# colossians 3:16



## Notthemama1984 (Feb 19, 2011)

Which do you think is a better translation and why?

ESV 



> Let the word of Christ dwell in you richly, teaching and admonishing one another in all wisdom, singing psalms and hymns and spiritual songs, with thankfulness in your hearts to God.



KJV



> Let the word of Christ dwell in you richly in all wisdom; teaching and admonishing one another in psalms and hymns and spiritual songs, singing with grace in your hearts to the Lord.
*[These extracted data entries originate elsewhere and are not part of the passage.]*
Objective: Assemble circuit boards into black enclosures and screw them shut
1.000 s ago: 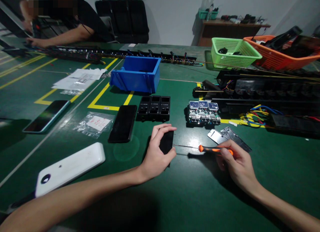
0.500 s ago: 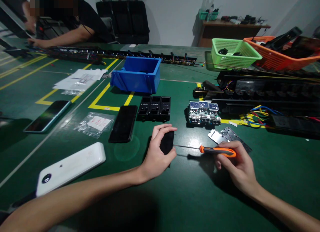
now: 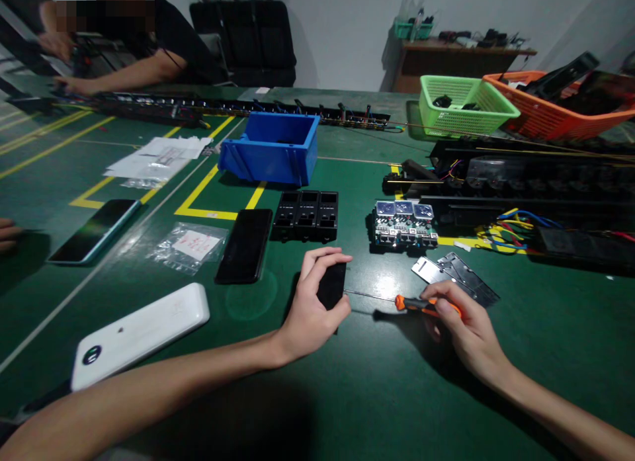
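Observation:
My left hand is wrapped over a flat black panel, holding it on the green table. In my right hand is a screwdriver with an orange and black handle. Its thin shaft points left and the tip meets the panel's right edge; the exact contact point is too small to make out. Beyond the left hand sits a black three-part housing. A circuit board with three small displays lies to its right. Flat metal and dark plates rest just behind the right hand.
A black phone, a plastic bag, another phone and a white handheld device lie on the left. Behind are a blue bin, green basket, orange basket and wired black assemblies. A co-worker sits opposite.
The fingers of my right hand have shifted and rolled around the screwdriver handle. My left hand stays put. Another person's fingers have appeared at the left edge.

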Available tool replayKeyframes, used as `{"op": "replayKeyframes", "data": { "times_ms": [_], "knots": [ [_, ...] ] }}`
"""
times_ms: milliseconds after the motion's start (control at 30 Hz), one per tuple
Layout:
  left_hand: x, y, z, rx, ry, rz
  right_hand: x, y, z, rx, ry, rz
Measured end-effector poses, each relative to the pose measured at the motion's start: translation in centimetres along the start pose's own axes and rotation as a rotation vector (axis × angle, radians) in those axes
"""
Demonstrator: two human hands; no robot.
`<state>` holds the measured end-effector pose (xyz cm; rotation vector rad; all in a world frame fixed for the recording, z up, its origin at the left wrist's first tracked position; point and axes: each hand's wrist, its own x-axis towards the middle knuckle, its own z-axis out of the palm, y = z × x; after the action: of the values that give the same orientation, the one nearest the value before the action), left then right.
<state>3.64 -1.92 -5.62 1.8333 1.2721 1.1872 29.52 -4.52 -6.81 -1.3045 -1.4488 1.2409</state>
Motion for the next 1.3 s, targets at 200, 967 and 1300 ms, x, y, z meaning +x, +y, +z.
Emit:
{"op": "replayKeyframes", "data": {
  "times_ms": [200,967,1300],
  "knots": [
    [0.09,0.02,0.05,-0.013,0.003,-0.009,-0.26,-0.05,0.09,0.044,0.055,-0.118],
    [0.01,-0.16,0.14,0.001,-0.002,0.012,-0.11,-0.19,0.03,0.043,0.03,-0.077],
    [0.08,-0.39,0.21,-0.018,0.005,0.033,0.04,-0.53,0.29,0.038,0.039,-0.047]
  ]
}}
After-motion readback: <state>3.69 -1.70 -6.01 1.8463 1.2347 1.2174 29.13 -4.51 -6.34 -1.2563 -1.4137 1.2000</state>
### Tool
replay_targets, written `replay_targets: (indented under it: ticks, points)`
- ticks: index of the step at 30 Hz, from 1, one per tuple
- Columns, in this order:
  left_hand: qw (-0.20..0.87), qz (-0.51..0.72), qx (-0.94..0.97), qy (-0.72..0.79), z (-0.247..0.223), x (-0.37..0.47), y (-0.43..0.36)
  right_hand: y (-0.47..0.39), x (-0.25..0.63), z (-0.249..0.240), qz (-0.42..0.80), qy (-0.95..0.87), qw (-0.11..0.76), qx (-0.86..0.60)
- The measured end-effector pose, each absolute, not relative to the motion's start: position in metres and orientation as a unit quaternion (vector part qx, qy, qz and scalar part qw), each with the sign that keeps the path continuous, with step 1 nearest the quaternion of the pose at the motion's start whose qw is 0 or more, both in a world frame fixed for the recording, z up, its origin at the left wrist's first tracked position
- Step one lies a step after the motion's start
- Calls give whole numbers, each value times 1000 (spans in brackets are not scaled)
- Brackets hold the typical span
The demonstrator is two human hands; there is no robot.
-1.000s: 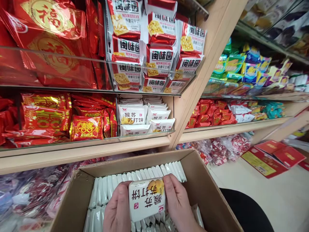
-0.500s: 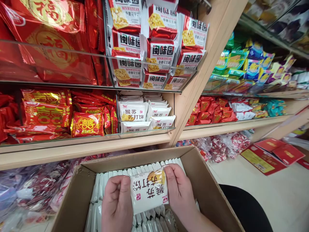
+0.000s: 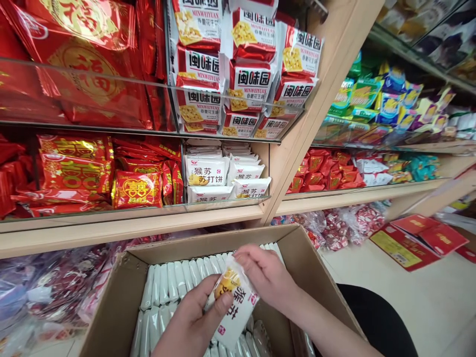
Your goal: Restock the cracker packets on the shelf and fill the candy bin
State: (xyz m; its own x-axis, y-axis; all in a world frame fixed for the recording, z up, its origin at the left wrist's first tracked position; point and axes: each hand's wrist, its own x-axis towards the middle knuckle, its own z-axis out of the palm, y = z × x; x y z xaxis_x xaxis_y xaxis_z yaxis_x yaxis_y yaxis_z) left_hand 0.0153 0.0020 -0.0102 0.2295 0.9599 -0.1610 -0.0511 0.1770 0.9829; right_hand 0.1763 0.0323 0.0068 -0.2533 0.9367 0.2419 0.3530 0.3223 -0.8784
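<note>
Above an open cardboard box (image 3: 323,282), both hands are on one white cracker packet (image 3: 240,317) with dark Chinese lettering and a yellow cracker picture. My left hand (image 3: 197,312) is closed on its left side, thumb lying across the front. At the packet's upper right edge, my right hand (image 3: 266,272) has its fingers bent around the sealed end. Rows of similar white packets (image 3: 174,280) stand on edge inside the box, partly hidden by my hands and forearms.
Beyond the box, a shelf compartment holds matching white packets (image 3: 208,171) behind a clear front strip. Red packets (image 3: 137,188) fill the compartment to its left. Plastic-bagged goods (image 3: 55,292) lie below the shelf, and a red carton (image 3: 416,240) is on the floor at right.
The packet has turned from nearly level to steeply tilted. My left hand has shifted right with its thumb over the front, and my right hand has moved to the packet's upper end.
</note>
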Motion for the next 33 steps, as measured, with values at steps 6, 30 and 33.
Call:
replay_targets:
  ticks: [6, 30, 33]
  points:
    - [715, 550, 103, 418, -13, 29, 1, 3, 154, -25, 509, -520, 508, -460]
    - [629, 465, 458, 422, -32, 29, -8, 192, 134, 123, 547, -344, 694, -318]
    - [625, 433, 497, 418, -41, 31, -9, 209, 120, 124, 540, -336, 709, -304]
The ESV is telling me to teach in wisdom, the KJV is telling me what to teach with.


----------



## Rich Koster (Feb 19, 2011)

I'm waiting for the Greek scholars to clarify this one. Good topic Boliver


----------



## Notthemama1984 (Feb 19, 2011)

Calvin takes the KJV version if that matters.


----------



## Rich Koster (Feb 19, 2011)

To me, it's kind of a debate about being "in Christ" or "with Christ". Both are good positions (and I believe to be synonomous  ) .Therefore, I await the answer from those who have mastered the original language.


----------



## Notthemama1984 (Feb 19, 2011)

In my mind, the ESV would allow for songs such as "I Exalt Thee." The KJV on the other hand would not because the song does nothing to teach or admonish. Or in other words, the ESV has me singing out of a response to what I learned (which could make it acceptable for shallow love choruses), but the KJV has me singing as a way of learning and therefore those shallow love choruses should be thrown out because they do not teach or admonish. I for one would like the KJV to be correct because then I have easily seen Scriptural grounds to rid the church of fluffy shallow choruses.

i am with you though in that I am waiting for the Greek scholars to come in and enlighten me.


----------



## Marrow Man (Feb 19, 2011)

Chaplainintraining said:


> Calvin takes the KJV version if that matters.



I think Calvin was unfamiliar with both the KJV and the ESV.


----------



## Notthemama1984 (Feb 19, 2011)

Marrow Man said:


> Chaplainintraining said:
> 
> 
> > Calvin takes the KJV version if that matters.
> ...



I was referring to the word order.


----------



## Notthemama1984 (Feb 19, 2011)

Just noticed that the World Biblical Commentary, Barnes commentary, Bruce commentary, Lenski commentary, Lightfoot commentary, and Aquinas all take a KJV leaning wording.

Hendrickson and Ridderbos take the ESV wording.


----------



## rbcbob (Feb 19, 2011)

Chaplainintraining said:


> I was referring to the word order



A.T. Robertson says that either is allowed by the Greek.


----------



## Notthemama1984 (Feb 19, 2011)

rbcbob said:


> A.T. Robertson says that either is allowed by the Greek.


----------